Federal courts operate under the presumption that they do not have jurisdiction over state-law causes of action. See Kokkonen v. Guardian Life Ins. Co., 511 U.S. 375, 377 (1994). “The defendant bears the burden of establishing that removal is proper” and removal statutes are “strictly construed against removal jurisdiction.” Provincial Gov't of Marinduque v. Placer Dome, Inc., 582 F.3d 1083, 1087 (9th Cir. 2009); see also Gaus v. Miles, Inc., 980 F.2d 564, 566 (9th Cir. 1992) (“[J]urisdiction must be rejected if there is any doubt as to the right of removal.”).

Subject-matter jurisdiction exists over claims that: (1) are between citizens of different states, and (2) have an amount in controversy greater than $75,000. See 28 U.S.C. § 1332(a).
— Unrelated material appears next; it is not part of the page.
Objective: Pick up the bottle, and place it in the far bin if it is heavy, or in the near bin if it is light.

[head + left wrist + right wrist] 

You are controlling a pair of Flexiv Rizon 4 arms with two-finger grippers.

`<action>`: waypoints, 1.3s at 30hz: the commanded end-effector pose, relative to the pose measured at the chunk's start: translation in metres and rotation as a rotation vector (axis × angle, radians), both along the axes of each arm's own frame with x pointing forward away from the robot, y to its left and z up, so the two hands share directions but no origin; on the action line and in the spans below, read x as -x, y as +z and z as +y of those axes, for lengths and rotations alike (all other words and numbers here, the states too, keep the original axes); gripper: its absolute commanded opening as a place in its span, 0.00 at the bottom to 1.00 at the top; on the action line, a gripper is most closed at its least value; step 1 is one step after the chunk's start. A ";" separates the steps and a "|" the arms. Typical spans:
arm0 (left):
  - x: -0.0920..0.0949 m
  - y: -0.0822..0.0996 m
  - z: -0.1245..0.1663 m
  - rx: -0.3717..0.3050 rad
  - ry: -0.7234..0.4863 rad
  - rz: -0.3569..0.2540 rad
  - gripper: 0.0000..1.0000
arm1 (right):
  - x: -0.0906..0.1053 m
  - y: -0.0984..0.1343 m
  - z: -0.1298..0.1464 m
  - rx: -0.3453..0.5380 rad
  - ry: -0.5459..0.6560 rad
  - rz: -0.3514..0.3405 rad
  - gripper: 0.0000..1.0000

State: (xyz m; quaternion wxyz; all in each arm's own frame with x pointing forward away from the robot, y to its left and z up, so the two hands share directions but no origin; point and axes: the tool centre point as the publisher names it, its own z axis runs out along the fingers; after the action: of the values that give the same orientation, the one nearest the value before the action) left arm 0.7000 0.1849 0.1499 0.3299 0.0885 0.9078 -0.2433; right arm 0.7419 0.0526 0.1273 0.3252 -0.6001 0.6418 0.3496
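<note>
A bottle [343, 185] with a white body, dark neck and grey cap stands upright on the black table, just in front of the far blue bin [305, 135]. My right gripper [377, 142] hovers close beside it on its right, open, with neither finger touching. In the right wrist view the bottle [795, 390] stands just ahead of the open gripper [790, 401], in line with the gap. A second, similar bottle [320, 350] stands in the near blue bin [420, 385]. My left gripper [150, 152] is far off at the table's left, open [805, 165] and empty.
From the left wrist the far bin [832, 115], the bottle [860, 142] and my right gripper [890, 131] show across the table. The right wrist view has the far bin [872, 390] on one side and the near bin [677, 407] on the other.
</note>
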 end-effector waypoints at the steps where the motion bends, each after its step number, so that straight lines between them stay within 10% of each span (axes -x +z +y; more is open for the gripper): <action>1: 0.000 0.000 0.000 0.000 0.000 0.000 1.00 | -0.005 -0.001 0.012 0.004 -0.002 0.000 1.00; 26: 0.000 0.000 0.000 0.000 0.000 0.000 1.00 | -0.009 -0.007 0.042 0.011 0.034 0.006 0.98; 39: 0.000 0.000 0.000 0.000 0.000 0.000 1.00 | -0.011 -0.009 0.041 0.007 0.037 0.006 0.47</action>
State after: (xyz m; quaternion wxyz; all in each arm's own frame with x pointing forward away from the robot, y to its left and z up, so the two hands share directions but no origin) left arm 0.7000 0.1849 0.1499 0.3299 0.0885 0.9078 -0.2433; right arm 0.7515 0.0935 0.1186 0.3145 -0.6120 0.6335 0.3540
The forum defendant rule states that an action otherwise removable on the basis of diversity jurisdiction “may not be removed if any of the parties in interest properly joined and served as defendants is a citizen of the State in which such action is brought.” 28 U.S.C. § 1441(b)(2) (emphasis added). Although diversity jurisdiction usually requires complete diversity of citizenship, that requirement is relaxed “where a non-diverse defendant has been fraudulently joined.” Hunter v. Philip Morris USA, 582 F.3d 1039, 1043 (9th Cir. 2009).

Joinder can be fraudulent in one of two ways. First, there can be “actual fraud in the pleading of jurisdictional facts.” Grancare, LLC v. Thrower, 889 F.3d 543, 548-49 (9th Cir. 2018). Second, it can be fraudulent “if the plaintiff fails to state a cause of action against a resident defendant, and the failure is obvious according to the settled rules of the state.” Hunter, 582 F.3d at 1043 (quoting Hamilton Materials, Inc. v. Dow Chem. Corp., 494 F.3d 1203, 1206 (9th Cir. 2007)). Conversely, “if there is any possibility that the state law might impose liability on a resident defendant under the circumstances alleged in the complaint, the federal court cannot find that joinder of the resident defendant was fraudulent, and remand is necessary.” Id. at 1044.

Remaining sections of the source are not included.